マイナンバーで副業はすべてばれてしまう?

マイナンバーを手に持つ女性

マイナンバーとは?

そもそもマイナンバーとは副業の収入を明るみにそらすためのものではなく、社会保障税番号制度のことです。日本国民一人ひとりに12桁の番号が割り当てられ、各個人の収入を正しく把握し、公平に税金や各保険料を徴収することを目的として作られた制度です。
それに加え行政手続の効率化や福祉分野の再建化を図る為でもあります。
そのため、サラリーマンとして会社に働いている場合は働き先の会社に自分のマイナンバーを提出します。
また、働き先の会社にも法人用のマイナンバーが割り当てられるため会社側としては源泉徴収や社会保険の手続きなどに各社員のマイナンバーと法人用のマイナンバーを記載します。
それに副業でアルバイトなどをしている場合は、副業先の会社にもマイナンバーをお知らせなければいけません。
マイナンバーは国民の誰が、どこからいくら収入を得たか、ということを国が把握出来る制度でもあります。
これにより高圧的に常に国に監視されているようで窮屈な気持ちになりますが、これも高齢化社会を迎える日本のために打ち出した苦肉の策といえます。

導入により副業が本業の会社にばれる?

マイナンバーが導入され副業所得が本業の会社にばれてしまう可能性は正直ゼロではありません
しかし絶対にばれると言う事もありません。
時と場合により、本業の会社に副業がばれてしまうケースもなきにしもあらず…程度に把握するべきでしょう。

■ばれる場合

副業の収入が年間で20万円を超えると確定申告をしなければいけません。
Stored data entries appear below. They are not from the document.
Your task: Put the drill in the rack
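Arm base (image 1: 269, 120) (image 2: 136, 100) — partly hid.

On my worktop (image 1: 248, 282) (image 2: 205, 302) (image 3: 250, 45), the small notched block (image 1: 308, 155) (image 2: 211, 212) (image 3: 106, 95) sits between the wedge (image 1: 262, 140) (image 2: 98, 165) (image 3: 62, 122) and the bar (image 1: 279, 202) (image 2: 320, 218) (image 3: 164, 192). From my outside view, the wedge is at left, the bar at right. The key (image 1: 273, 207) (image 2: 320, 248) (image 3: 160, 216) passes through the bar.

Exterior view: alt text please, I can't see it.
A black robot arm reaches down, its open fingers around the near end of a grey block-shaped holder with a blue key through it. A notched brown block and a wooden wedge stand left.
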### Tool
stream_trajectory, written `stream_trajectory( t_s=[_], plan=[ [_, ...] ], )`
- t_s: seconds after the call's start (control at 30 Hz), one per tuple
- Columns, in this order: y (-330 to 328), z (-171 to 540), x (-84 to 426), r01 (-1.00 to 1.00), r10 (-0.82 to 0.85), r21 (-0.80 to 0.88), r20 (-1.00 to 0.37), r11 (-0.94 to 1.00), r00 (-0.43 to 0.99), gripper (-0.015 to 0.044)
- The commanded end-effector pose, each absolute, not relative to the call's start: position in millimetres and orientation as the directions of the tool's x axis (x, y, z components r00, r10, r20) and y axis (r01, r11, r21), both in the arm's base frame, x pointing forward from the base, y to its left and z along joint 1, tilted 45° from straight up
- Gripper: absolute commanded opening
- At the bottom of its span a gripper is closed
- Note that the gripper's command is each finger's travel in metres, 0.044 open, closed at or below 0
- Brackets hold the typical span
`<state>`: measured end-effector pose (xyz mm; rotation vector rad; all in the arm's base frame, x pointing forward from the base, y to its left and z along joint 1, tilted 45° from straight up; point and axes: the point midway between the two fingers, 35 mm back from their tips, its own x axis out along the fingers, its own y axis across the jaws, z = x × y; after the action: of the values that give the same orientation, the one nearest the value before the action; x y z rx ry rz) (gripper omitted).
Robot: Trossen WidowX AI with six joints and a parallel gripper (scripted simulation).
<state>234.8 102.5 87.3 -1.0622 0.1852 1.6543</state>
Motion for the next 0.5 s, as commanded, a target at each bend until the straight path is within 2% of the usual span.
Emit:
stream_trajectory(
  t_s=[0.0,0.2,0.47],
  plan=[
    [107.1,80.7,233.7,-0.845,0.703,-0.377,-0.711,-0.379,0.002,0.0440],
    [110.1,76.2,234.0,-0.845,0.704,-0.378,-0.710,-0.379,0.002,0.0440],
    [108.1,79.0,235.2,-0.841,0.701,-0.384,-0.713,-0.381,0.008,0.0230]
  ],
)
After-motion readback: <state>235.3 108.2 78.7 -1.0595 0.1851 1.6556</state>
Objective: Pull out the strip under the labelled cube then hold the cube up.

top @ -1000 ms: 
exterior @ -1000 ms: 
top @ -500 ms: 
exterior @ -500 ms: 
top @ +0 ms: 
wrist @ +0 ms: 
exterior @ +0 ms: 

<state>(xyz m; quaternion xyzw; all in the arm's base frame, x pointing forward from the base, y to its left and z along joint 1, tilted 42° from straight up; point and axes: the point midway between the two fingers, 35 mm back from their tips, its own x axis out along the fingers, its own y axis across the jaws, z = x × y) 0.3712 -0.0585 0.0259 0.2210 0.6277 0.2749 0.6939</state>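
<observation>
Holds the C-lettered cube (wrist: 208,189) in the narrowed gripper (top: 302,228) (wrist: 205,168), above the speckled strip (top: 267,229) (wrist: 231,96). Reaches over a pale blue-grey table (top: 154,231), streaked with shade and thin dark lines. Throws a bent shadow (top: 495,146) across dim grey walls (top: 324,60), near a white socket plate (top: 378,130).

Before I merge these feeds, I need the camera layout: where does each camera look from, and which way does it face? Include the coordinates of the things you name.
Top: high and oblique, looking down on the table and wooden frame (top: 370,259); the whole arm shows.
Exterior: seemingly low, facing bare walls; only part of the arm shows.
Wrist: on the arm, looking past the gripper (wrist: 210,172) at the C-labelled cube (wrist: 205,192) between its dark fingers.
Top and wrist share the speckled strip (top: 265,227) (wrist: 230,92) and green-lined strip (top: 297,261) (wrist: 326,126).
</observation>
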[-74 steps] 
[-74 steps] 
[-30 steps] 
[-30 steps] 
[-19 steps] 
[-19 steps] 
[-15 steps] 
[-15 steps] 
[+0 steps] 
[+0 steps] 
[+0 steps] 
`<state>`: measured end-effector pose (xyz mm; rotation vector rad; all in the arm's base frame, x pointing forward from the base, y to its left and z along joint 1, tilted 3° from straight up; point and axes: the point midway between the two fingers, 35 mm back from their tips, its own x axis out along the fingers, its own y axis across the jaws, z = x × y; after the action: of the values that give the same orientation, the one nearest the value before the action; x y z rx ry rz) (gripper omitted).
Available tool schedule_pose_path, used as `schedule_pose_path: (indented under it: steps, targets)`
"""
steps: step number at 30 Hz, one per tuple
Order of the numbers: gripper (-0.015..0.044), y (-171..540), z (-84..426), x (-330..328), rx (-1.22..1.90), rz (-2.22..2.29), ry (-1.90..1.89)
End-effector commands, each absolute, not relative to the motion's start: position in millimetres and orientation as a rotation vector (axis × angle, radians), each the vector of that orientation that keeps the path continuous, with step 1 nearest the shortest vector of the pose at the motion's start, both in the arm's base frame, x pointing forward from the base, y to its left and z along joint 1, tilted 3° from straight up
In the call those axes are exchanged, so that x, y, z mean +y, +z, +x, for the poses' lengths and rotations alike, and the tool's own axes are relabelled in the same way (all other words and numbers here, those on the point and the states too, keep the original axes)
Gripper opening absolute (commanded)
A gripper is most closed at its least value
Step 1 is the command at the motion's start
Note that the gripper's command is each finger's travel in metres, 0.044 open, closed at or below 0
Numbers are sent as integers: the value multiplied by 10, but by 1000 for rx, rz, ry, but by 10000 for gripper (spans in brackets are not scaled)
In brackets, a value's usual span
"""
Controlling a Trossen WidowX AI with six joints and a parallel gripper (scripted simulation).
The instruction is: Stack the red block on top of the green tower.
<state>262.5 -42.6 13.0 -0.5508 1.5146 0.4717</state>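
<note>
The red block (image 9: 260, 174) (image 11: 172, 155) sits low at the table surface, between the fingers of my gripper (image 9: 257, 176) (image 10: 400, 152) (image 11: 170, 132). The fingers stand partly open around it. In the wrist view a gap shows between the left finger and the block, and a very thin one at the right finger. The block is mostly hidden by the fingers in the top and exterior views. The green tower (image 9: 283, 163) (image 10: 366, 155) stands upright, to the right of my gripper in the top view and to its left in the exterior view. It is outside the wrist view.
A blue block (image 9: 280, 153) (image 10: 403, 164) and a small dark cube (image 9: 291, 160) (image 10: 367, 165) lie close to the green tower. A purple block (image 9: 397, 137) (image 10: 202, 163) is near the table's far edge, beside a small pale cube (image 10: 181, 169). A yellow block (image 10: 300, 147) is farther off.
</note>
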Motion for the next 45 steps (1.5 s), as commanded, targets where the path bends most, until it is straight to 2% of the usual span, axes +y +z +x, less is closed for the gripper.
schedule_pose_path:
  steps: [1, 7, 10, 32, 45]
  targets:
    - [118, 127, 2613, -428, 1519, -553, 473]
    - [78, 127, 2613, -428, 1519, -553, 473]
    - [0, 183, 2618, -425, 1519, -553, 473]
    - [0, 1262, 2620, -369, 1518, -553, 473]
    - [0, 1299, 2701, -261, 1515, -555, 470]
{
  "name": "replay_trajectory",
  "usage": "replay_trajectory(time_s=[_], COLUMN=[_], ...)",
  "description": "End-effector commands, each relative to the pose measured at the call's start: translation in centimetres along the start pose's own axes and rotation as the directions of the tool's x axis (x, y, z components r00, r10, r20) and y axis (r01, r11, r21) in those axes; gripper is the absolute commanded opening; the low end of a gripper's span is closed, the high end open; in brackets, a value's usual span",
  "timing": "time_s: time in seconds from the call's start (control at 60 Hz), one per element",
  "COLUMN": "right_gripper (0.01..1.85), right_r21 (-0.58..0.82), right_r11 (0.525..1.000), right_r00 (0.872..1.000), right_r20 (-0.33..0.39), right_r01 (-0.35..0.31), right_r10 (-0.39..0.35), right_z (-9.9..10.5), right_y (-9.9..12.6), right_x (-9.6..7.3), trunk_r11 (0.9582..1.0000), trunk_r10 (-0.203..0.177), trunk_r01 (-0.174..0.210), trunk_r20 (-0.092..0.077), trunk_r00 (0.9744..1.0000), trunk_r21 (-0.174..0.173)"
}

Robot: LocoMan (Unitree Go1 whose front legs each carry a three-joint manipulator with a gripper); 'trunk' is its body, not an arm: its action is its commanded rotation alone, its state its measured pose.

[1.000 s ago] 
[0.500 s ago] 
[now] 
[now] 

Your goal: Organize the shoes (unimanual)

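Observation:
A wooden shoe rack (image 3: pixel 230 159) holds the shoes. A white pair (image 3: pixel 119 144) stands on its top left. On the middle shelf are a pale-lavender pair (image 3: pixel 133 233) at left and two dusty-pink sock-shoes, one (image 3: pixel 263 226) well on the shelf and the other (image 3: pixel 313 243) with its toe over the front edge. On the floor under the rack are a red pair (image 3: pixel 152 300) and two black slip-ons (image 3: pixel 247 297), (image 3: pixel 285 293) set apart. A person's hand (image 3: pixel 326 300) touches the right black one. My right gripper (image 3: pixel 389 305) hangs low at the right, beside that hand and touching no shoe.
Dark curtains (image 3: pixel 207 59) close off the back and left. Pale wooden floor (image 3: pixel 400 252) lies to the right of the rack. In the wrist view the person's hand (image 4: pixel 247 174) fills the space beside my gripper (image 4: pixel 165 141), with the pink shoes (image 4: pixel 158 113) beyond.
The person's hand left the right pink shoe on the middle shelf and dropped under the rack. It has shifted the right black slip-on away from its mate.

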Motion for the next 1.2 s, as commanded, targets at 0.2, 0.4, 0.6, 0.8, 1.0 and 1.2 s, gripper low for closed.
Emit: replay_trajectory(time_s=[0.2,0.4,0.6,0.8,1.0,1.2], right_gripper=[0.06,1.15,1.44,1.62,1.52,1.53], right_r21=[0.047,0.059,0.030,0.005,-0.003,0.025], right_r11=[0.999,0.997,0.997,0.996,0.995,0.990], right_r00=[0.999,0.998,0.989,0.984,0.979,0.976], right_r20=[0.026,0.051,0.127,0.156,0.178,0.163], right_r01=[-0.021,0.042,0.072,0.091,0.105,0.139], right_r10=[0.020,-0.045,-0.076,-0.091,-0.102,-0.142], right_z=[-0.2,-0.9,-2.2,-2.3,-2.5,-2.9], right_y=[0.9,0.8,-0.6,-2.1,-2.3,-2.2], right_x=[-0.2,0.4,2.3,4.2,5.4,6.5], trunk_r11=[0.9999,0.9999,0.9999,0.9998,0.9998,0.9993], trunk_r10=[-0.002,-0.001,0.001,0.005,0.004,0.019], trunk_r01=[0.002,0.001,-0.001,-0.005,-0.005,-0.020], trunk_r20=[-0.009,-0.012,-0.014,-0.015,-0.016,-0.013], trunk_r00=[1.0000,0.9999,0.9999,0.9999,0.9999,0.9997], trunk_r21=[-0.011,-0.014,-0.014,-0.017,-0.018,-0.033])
確定申告をすると副業の収入を含めた住民税が会社に通知されてしまいます。
このことにより、会社側に副業がばれてしまうことがあります。
住民税は自分自身で収める普通徴収と、勤め先の会社の給料から天引きされる特別徴収の2種類があります。
給与以外の報酬等はどちらの納め方にするか自信で選べます。

■ばれない場合

マイナンバーが導入されたことがきっかけで副業がばれる、と言うよりも、それとは全く関係なく住民税の増加により副業がばれるケースの方が圧倒的に多いといえます。
これを防ぐには副業収入が給与所得でない場合、副業分の住民税を普通徴収に選択すれば、副業分の住民税は会社には通知される事はありません
肝心な事は、副業先の給料形態が給与所得なのか…と言う事です。
このことに気をつけて副業を行えば、会社にばれる心配はありません。

■報酬などの雑所得はばれる?

報酬の雑所得でも、源泉徴収を引かれている場合は必ず確定申告をしなければいけません。
これが国民としての義務です。
しかしこれが原因で会社に副業がばれることはありません。
報酬として支払われたお金に対する税の徴収を「普通徴収」に選択すれば会社側に副業がばれることはまずありません。
会社が管理するのは特別徴収される住民税です。
特別徴収されている住民税が重複している場合のみ会社にばれる可能性がある、ということです。
ここにもマイナンバーはあまり関わりがありません。

■手渡し報酬の場合は?

基本的に取っ払い(手渡し)の報酬等は会社にばれる心配はありません。ダンサーや音楽家たちは現場によりますが現場で直接お金を落とされる手渡しの報酬が非常に多くあります。
本来であればこのお金も確定申告しなければいけないもの。しかし自らの手によって銀行振り込みしたこのお金はかなり不明瞭なものとなります。
ですから手渡しされた報酬も領収証等を発行して把握し、その金額を基に確定申告をするべきです。
もちろんその金額により税金が確定しますので、その分の税金はマイナンバーで国に管理されることとなります。
しかしこの分も本業の会社とは全く関係のないもの。
つまり、給与としてのお金を受け取らない限りは本職への影響を心配しなくても良い…と言うことです。